ViewfromtheSide offers a weekend challenge; this weekend the challenge is to use the word ‘dance’. Dance was also a theme this week on Google, honouring Martha Graham’s birthday. The Google doodle can be seen here, along with a fascinating reference to how it came to fruition. It also will explain my reference to ‘Martha Graham’s tube’.  All are welcome to join Sidey’s challenge.

when age meets reason after a night with young artists


tonight, two poles collide – one named age,
one named reason. age usually keeps distance
from reason, blurring reality ever so slightly;

this time, age looks for reason as the
starving artist surround, chewing up words,
washing them down with heavy gulps of righteous

indignation. reason creeps along side age
when a new youth arrives, “that was you fifteen
or so, ago. don’t you feel old. uncreative.

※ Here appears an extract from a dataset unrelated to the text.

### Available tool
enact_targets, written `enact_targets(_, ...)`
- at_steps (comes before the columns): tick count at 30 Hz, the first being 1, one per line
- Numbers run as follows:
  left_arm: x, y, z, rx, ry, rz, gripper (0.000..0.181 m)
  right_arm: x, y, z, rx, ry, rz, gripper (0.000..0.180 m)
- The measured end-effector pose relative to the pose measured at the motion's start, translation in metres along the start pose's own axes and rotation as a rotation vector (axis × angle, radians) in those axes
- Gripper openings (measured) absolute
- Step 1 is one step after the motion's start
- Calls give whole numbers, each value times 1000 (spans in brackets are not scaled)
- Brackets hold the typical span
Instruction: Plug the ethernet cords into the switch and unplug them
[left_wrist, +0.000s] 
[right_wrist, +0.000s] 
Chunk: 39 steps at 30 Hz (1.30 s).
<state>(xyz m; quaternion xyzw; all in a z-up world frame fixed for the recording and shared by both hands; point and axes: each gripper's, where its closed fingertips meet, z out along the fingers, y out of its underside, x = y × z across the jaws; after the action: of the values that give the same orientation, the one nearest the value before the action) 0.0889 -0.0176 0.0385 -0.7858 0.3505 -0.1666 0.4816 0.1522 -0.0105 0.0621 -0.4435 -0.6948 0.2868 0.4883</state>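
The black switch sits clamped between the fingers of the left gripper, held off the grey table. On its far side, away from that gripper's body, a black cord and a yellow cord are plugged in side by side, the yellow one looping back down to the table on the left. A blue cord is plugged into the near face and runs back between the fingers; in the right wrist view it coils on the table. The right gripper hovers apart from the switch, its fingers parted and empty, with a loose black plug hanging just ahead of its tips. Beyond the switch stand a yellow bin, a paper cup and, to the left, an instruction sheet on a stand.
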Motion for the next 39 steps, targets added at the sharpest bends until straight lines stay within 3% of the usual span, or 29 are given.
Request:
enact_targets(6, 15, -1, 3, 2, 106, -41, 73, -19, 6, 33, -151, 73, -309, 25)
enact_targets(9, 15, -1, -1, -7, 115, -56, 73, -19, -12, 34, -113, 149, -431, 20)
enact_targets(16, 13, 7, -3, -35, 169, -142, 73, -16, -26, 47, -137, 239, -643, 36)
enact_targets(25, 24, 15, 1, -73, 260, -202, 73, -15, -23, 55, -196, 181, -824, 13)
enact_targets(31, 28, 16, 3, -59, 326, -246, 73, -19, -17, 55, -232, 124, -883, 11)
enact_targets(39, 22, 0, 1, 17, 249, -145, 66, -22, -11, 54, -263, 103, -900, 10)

straight – in a room of hungry eyes
who see you as i do, aged.” ( laugh)
damned, eight hours before, age was ten too

youthful, trying on a graying plastic mask;
how night brings out ugly truths; mirrors
magnify the burden of burning candles,

both wicks fraying. doubt walks in, swayin’
to baby baez folkin’ on a bar stool
ringed in a circle of defiant smoke,

her herbal stylings wearing hemp torn ideals.
gravity shifts. tectonic plates
move deep below the prairie floor

going seismic, sending age into a spin
that only reason can stop. sadness
fills the cracks. age checks her

lines and proceeds to try and smooth
what is left of her dignity, while reason
hides behind the elephant next to her.

**********************
Art installation by Brent Houzenga, artist and musician, who will be showing this piece in DC at a global artist event. Houzenga’s art can be explored here.